I saw your write up on your speaker project and horn discussion.
You have highlighted a number of things about conical horns and details, which are worth further discussion and are often misunderstood.

When the conditions allow them to produce a spherical patch of radiation, conical horns work well.

In your “Impacts” portion you mention a discontinuity between the driver exit wave front and that required by the horn. In number two you mention when you do not drive a conical horn with a “breathing” source (I like that reference by the way) there is a problem.

I think these are the same things really. What I have seen is that when you have a conical horn and you drive it from a dimension where the throat / apex is less than a quarter wavelength across, a planar wavefront will assume a “breathing” source profile without producing higher order modes. At this acoustic size or smaller, one can drive the horn from several locations on the horn walls and that still acts like a point (breathing) source.
There is an “acoustic size” issue strongly at play here, below about ¼ wave length in size, sound pressure propagates like a fluid, even 20KHz can bend around a 90 degree angle without reflection IF the dimension is small enough.
The one inch exit of a compression driver is already a wave and a half across at 20KHz, it’s size is already partly defining the radiation angle and not all compression drivers produce a plane wave at the exit either.
If one assumes the speed of sound and examines many compression drivers, one finds some are likely producing a converging wavefront, not a plane wave or what is ideal for a real horn, a diverging (breathing) wavefront.

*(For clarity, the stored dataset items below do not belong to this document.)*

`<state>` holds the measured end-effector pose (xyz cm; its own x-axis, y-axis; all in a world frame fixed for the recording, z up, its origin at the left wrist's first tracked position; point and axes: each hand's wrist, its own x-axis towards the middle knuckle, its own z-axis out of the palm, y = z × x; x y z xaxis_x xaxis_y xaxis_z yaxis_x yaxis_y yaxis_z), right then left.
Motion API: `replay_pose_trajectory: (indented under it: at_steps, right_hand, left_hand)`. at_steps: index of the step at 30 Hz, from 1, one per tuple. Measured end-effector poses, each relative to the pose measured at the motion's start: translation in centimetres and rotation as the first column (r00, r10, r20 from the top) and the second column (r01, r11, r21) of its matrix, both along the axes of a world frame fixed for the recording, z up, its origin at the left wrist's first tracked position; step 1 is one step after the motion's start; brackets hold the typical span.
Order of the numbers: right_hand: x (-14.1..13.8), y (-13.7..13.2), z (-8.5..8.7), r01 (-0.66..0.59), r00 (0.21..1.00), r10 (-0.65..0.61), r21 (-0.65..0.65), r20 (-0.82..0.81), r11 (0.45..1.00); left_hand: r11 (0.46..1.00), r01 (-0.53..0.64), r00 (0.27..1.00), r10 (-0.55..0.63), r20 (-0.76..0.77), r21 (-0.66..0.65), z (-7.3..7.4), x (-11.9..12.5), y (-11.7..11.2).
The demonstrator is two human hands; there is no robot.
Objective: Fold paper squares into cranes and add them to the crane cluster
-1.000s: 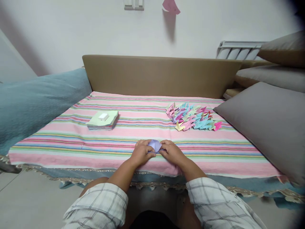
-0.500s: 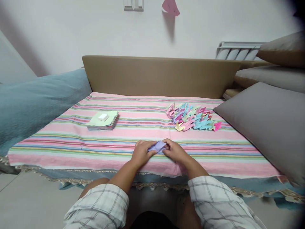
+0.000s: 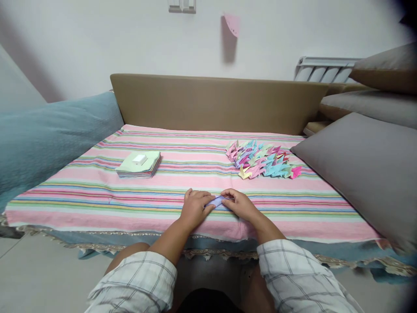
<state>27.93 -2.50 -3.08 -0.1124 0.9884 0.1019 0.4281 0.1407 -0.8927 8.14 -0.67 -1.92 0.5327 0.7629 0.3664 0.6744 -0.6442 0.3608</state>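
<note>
A small piece of purple folded paper [image 3: 216,201] lies low over the striped cloth, between my two hands. My left hand [image 3: 194,206] closes on its left end, thumb in front and fingers behind, hiding that end. At the right end, my right hand [image 3: 239,202] pinches the paper between thumb and fingers. The paper looks narrow, and its exact fold is partly covered by my fingers.
A stack of coloured square paper [image 3: 138,167] with a small white block [image 3: 139,159] on top sits to the left. Many folded paper cranes [image 3: 260,161] cluster at the right. A grey cushion [image 3: 355,169] leans at the right end of the striped cloth [image 3: 97,204].
The purple paper now shows as a narrower strip, where a wider, angular shape showed before. My hands have barely shifted. The pink paper on the wall has swung.
</note>
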Motion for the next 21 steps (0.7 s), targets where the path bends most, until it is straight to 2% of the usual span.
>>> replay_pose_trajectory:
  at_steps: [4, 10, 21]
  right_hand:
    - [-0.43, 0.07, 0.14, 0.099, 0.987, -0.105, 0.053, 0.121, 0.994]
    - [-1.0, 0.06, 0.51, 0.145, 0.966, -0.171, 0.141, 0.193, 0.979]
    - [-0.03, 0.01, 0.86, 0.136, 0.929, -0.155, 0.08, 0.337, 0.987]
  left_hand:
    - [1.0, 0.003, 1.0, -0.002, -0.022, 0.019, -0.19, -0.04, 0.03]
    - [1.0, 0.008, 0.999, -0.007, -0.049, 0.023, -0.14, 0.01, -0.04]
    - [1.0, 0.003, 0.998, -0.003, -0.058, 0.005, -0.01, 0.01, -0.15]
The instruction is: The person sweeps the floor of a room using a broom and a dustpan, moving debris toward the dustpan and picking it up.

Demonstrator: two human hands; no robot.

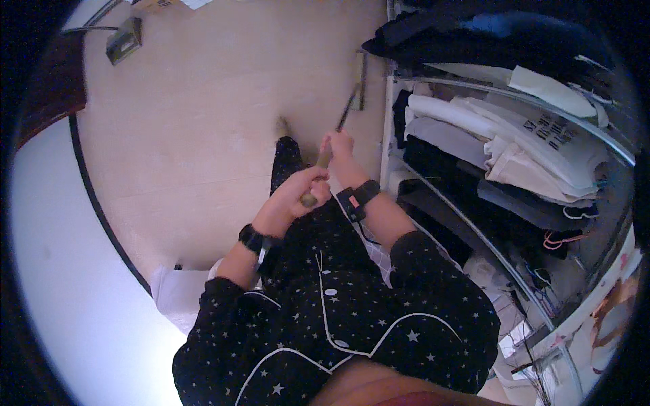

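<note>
A long-handled floor tool, which looks like a flat mop, slants away from me toward the upper right. My left hand (pixel 303 190) wraps around the top of its olive handle (pixel 324 158), whose rounded end shows below the fingers. Further down, my right hand (pixel 341 144) grips the same tool. Beyond that hand runs a dark shaft (pixel 347 110), down to a narrow head (pixel 361 81) on the floor close to the shelf's side. The head is blurred, so its exact kind is unclear.
Pale flooring (pixel 203 111) lies ahead. On the right stands a metal-framed shelf (pixel 457 213) with folded clothes (pixel 508 137). A white surface with a black edge (pixel 96 203) is on the left. A stand's foot (pixel 124 40) sits upper left, and a white object (pixel 175 292) lower left.
</note>
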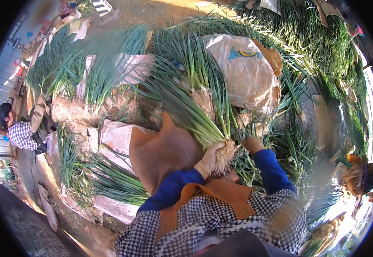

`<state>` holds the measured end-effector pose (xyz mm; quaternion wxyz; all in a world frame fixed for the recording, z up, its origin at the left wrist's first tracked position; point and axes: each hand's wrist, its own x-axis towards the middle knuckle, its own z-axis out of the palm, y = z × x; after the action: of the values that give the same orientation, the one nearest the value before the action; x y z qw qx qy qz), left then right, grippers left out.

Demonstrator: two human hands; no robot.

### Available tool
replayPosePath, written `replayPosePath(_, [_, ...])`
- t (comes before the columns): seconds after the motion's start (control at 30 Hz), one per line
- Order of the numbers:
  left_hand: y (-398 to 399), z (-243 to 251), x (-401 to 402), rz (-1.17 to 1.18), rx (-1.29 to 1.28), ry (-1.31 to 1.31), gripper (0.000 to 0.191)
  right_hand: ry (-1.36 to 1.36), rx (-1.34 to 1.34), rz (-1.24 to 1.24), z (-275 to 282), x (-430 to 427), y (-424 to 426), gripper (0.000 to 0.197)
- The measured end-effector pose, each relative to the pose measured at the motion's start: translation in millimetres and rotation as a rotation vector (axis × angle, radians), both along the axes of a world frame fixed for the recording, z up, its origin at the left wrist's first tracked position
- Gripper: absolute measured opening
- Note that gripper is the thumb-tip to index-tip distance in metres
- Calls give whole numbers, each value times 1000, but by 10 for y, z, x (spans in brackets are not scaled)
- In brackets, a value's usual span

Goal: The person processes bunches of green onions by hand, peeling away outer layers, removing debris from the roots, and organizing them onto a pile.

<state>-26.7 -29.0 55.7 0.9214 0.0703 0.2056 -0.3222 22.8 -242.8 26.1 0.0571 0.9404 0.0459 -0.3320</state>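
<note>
My left hand [209, 158] grips a bunch of long green onions [189, 112] just above its pale, stringy roots [226, 155]. The leaves of the bunch point up and to the left, over a brown apron sheet [167, 147]. Close to the right of the roots is my right hand [254, 144], blurred; whether it holds anything cannot be told. Beyond my hands, another bunch of green onions [196, 70] lies with its roots towards me. Loose leaves and stalks [249, 167] lie below my right hand.
A large whitish woven sack [238, 70] stands beyond my hands. Rows of green onions [106, 77] lie at left, and a big heap [302, 45] at upper right. Another bunch [119, 183] lies at lower left. Co-workers sit at far left [22, 131] and far right [356, 176].
</note>
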Motion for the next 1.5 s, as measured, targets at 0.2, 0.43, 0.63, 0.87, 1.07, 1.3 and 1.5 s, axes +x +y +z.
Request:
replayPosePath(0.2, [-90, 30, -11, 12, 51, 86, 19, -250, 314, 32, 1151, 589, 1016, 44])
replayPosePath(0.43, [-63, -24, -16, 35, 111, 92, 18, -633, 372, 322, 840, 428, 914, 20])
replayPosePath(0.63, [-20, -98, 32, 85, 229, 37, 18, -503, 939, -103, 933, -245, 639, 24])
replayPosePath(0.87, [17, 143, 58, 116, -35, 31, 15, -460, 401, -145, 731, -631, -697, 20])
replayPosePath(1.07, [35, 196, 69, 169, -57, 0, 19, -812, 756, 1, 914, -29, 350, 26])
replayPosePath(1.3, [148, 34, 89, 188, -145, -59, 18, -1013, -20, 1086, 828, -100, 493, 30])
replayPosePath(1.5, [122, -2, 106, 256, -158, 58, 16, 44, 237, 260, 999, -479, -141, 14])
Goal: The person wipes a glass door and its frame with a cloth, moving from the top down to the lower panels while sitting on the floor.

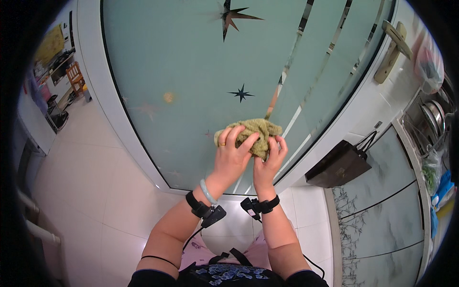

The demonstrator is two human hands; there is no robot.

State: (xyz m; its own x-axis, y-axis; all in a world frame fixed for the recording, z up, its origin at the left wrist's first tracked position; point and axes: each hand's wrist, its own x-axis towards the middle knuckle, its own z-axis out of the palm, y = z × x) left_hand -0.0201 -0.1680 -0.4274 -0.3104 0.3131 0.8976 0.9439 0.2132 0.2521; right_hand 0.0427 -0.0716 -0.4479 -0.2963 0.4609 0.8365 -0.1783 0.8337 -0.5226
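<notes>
Both hands hold a crumpled olive-green cloth in front of a frosted glass door panel. My left hand grips the cloth's left and lower part, fingers bent over it. On the cloth's right lower edge, my right hand has its fingers curled around the fabric. A dark star pattern shows on the glass just above the cloth, and slanting clear stripes run to its right. Whether the cloth touches the glass, I cannot tell.
A white door frame borders the glass, with a lever handle at upper right. A dark paper bag hangs beside grey cabinet doors. Dishes stand in a rack on the counter. Far left is a wooden chair.
</notes>
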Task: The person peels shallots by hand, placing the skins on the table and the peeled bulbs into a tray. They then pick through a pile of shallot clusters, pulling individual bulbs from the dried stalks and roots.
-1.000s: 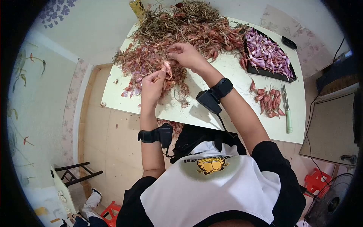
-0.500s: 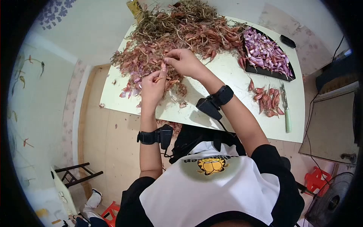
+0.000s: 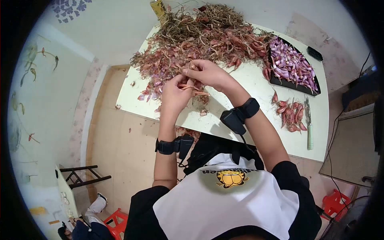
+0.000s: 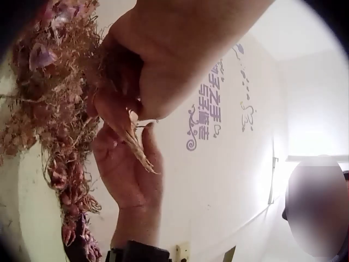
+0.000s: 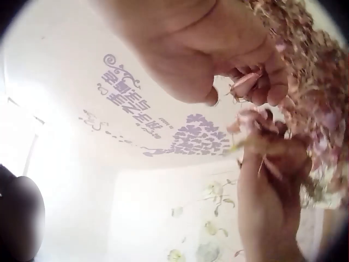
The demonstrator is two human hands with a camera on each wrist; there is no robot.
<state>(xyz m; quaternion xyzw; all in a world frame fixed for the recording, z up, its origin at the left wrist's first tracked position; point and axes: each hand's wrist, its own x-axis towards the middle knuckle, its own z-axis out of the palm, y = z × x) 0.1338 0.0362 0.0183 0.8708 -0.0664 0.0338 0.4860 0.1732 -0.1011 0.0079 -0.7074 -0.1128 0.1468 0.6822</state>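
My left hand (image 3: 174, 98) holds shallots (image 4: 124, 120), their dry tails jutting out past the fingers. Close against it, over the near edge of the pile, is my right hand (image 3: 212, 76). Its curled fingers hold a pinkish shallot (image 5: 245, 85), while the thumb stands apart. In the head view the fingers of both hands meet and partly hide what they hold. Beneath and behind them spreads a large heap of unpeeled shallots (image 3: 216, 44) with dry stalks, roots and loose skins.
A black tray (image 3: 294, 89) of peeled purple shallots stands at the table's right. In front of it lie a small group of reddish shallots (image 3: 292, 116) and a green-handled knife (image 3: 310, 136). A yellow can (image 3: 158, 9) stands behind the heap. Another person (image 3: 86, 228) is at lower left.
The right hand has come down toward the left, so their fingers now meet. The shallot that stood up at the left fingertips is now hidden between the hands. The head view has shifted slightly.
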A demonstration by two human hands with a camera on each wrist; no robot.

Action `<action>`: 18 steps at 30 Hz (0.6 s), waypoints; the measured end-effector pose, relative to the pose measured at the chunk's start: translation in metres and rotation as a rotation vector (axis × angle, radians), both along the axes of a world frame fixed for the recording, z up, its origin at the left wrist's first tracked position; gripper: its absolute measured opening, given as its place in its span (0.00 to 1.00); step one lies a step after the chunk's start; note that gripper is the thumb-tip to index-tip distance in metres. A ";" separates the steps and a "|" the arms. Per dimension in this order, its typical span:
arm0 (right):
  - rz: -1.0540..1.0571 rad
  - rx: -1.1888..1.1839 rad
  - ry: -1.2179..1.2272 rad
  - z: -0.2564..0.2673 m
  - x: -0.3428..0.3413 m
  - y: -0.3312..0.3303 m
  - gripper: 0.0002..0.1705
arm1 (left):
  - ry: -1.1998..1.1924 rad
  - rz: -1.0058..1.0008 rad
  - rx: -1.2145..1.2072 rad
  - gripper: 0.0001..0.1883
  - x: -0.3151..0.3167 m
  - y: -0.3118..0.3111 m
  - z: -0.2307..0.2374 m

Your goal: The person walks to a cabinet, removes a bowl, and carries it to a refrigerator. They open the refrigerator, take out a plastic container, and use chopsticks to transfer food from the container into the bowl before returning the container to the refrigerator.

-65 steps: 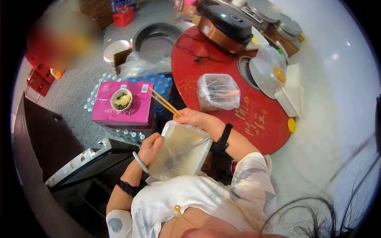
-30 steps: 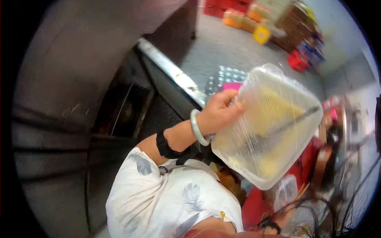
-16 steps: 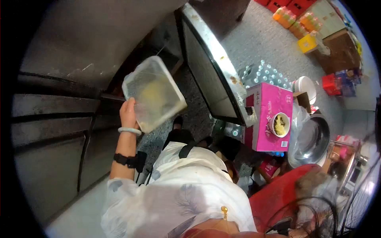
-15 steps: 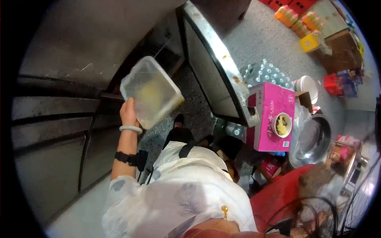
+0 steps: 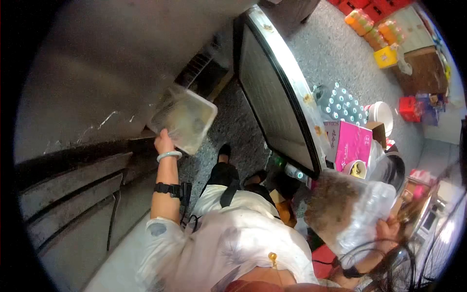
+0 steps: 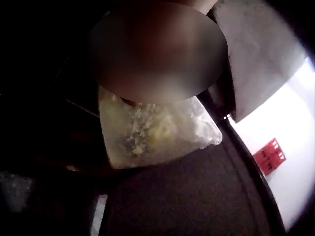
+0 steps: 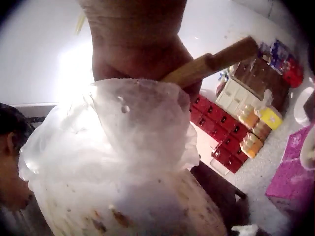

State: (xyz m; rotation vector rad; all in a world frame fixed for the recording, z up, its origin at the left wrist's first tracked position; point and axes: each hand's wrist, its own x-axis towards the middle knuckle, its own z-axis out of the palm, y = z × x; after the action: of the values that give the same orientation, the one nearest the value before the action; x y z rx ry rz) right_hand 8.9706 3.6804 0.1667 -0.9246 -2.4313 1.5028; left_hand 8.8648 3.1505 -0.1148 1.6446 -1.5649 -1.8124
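Note:
My left hand (image 5: pixel 165 142) grips the near edge of a translucent plastic container (image 5: pixel 197 119) covered in cling film, with pale yellow food inside. It is held tilted before a dark cabinet with a wire rack (image 5: pixel 195 68). In the left wrist view, the same container (image 6: pixel 157 132) shows, partly behind a blurred patch. On the right side, my right hand (image 5: pixel 386 231) grips a second, film-wrapped container (image 5: pixel 333 207) with brown contents. Wooden chopsticks (image 7: pixel 211 61) stick out from that hand in the right wrist view.
A cabinet door (image 5: pixel 282 92) with a black seal stands swung out in front. Beyond it are bottled water packs (image 5: pixel 340 104), a pink box (image 5: pixel 351 141) and a bowl of food (image 5: pixel 358 169). A dark panelled front (image 5: pixel 73 194) lies left.
The left hand's container has swung left from in front of the body to the cabinet. The second container, earlier on the red table, is now lifted in the right hand.

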 end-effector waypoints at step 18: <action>0.393 -0.316 -0.179 -0.074 -0.101 -0.124 0.02 | 0.446 0.443 0.277 0.21 -0.060 -0.126 -0.054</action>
State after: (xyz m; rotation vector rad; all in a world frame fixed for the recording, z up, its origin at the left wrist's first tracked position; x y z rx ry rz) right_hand 8.8692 3.5566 0.0931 -0.6762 -2.6692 2.0665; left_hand 8.8048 3.0245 -0.1683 1.4060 -0.7256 -2.0132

I have mentioned a driver a few times here which I use a ton of and works particularly well in conical horns. It has a small internal origin, has a small conical horn leading to the exit (produces an expanding wavefront) and has only one path length to the radiator. That is the BMS 4550, it is excellent in conical horns..

I think the shape in fig 13 is a good one.
You will find Don Keele’s rule of thumb for pattern loss and pattern waist banding issues fixed adding a second flare angle will apply here.
If you extended that profile to a point at the apex by using a “breathing source”, extend the mouth to a larger dimension and make the front baffle / curve in three steps, that is pretty much the same shape we use at work. In our case, with a diverging source, I try to transition into the conical as fast as possible where the dimension is as small as possible.

Also, something I observed too was that the larger one made the mouth, the lower the hf energy was everywhere outside the pattern (like at 90 degrees off axis or behind).
This suggests that the larger the mouth is, the less important the curve at the mouth is as these horns all had the same profile (a flat baffle and two angles), but showed lower hf energy diffracted at the edge. It appears a horn with a mouth break / termination at say 50 wavelengths across will have greater forward directivity (in pattern energy vs out of pattern energy) than one 10 wavelengths across..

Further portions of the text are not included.